### Work request
The whole set of entries is to be restated word for word.

### Records for processing

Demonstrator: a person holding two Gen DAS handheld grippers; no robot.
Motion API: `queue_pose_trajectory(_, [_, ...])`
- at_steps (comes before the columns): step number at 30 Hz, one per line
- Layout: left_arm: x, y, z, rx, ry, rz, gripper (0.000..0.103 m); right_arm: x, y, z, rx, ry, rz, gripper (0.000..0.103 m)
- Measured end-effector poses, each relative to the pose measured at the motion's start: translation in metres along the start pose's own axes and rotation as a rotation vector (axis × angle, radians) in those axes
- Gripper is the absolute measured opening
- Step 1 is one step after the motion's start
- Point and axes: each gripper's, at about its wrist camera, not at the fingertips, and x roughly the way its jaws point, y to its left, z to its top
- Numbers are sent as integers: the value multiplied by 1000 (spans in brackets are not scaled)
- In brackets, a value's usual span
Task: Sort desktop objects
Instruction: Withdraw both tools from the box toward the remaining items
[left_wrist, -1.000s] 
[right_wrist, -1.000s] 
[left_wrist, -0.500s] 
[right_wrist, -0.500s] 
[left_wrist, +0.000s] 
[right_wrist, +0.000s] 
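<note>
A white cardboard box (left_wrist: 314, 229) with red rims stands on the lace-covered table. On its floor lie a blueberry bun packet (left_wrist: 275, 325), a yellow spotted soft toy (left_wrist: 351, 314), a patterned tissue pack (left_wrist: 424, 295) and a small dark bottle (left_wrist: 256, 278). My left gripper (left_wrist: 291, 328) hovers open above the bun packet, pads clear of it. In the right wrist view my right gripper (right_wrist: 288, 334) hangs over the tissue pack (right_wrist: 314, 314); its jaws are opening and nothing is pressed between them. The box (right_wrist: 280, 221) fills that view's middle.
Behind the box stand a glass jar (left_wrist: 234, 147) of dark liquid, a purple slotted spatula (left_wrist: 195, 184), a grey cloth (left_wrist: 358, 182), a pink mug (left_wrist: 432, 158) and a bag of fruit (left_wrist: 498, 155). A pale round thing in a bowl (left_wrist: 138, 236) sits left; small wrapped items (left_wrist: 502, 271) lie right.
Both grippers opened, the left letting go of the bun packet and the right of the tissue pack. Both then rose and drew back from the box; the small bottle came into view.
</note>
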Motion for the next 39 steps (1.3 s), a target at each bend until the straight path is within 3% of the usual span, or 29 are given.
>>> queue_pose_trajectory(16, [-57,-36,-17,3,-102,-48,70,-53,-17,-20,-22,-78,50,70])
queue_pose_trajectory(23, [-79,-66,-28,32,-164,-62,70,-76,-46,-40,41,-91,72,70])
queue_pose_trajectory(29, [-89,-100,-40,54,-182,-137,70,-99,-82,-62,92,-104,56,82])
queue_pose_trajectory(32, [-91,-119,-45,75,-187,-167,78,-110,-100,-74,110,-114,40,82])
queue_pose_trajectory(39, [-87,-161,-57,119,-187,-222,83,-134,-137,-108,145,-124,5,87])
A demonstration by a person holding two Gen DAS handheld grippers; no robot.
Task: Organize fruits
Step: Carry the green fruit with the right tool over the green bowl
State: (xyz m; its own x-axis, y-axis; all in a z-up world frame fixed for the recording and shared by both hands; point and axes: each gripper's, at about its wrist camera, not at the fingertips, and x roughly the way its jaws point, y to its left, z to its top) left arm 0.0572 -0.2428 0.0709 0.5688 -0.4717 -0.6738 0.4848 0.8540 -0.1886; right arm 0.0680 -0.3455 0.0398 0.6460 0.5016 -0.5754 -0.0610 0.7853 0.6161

### Answer
Demonstrator: a person holding two Gen DAS handheld grippers; no robot.
Motion API: `queue_pose_trajectory(_, [_, ...])`
- at_steps (comes before the columns): step number at 30 Hz, one per line
- Layout: left_arm: x, y, z, rx, ry, rz, gripper (0.000..0.103 m); right_arm: x, y, z, rx, ry, rz, gripper (0.000..0.103 m)
- Measured end-effector poses, each relative to the pose measured at the motion's start: translation in metres along the start pose's own axes and rotation as a rotation vector (axis × angle, radians) in those axes
- Gripper is the absolute measured opening
- Step 1 is one step after the motion's start
- Point and axes: each gripper's, at about its wrist camera, not at the fingertips, and x roughly the way its jaws point, y to its left, z to its top
- Numbers are sent as integers: the value multiplied by 1000 (spans in brackets are not scaled)
- In brackets, a value's usual span
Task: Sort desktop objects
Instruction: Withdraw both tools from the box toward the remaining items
[left_wrist, -1.000s] 
[right_wrist, -1.000s] 
[left_wrist, -0.500s] 
[right_wrist, -0.500s] 
[left_wrist, +0.000s] 
[right_wrist, +0.000s] 
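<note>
A white cardboard box (left_wrist: 314, 229) with red rims stands on the lace-covered table. On its floor lie a blueberry bun packet (left_wrist: 275, 325), a yellow spotted soft toy (left_wrist: 351, 314), a patterned tissue pack (left_wrist: 424, 295) and a small dark bottle (left_wrist: 256, 278). My left gripper (left_wrist: 291, 328) hovers open above the bun packet, pads clear of it. In the right wrist view my right gripper (right_wrist: 288, 334) hangs over the tissue pack (right_wrist: 314, 314); its jaws are opening and nothing is pressed between them. The box (right_wrist: 280, 221) fills that view's middle.
Behind the box stand a glass jar (left_wrist: 234, 147) of dark liquid, a purple slotted spatula (left_wrist: 195, 184), a grey cloth (left_wrist: 358, 182), a pink mug (left_wrist: 432, 158) and a bag of fruit (left_wrist: 498, 155). A pale round thing in a bowl (left_wrist: 138, 236) sits left; small wrapped items (left_wrist: 502, 271) lie right.
Both grippers opened, the left letting go of the bun packet and the right of the tissue pack. Both then rose and drew back from the box; the small bottle came into view.
</note>
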Motion for the next 39 steps (1.3 s), a target at each bend until the straight path is within 3% of the usual span, or 29 are given.
>>> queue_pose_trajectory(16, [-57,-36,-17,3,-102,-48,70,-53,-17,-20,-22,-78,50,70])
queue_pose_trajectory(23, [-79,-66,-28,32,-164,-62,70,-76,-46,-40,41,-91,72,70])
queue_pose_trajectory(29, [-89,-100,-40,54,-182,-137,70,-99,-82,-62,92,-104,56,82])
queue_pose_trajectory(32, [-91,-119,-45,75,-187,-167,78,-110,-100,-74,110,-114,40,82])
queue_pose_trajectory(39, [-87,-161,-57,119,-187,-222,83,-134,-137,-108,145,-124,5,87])
A demonstration by a person holding two Gen DAS handheld grippers; no robot.
Task: Organize fruits
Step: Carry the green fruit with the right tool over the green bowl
State: (xyz m; its own x-axis, y-axis; all in a z-up world frame fixed for the recording and shared by both hands; point and axes: each gripper's, at about its wrist camera, not at the fingertips, and x roughly the way its jaws point, y to its left, z to its top) left arm 0.0572 -0.2428 0.0709 0.5688 -0.4717 -0.6738 0.4848 0.8540 -0.1886; right arm 0.0680 -0.3455 0.0398 0.6460 0.5016 -0.5754 -0.0610 0.7853 0.6161

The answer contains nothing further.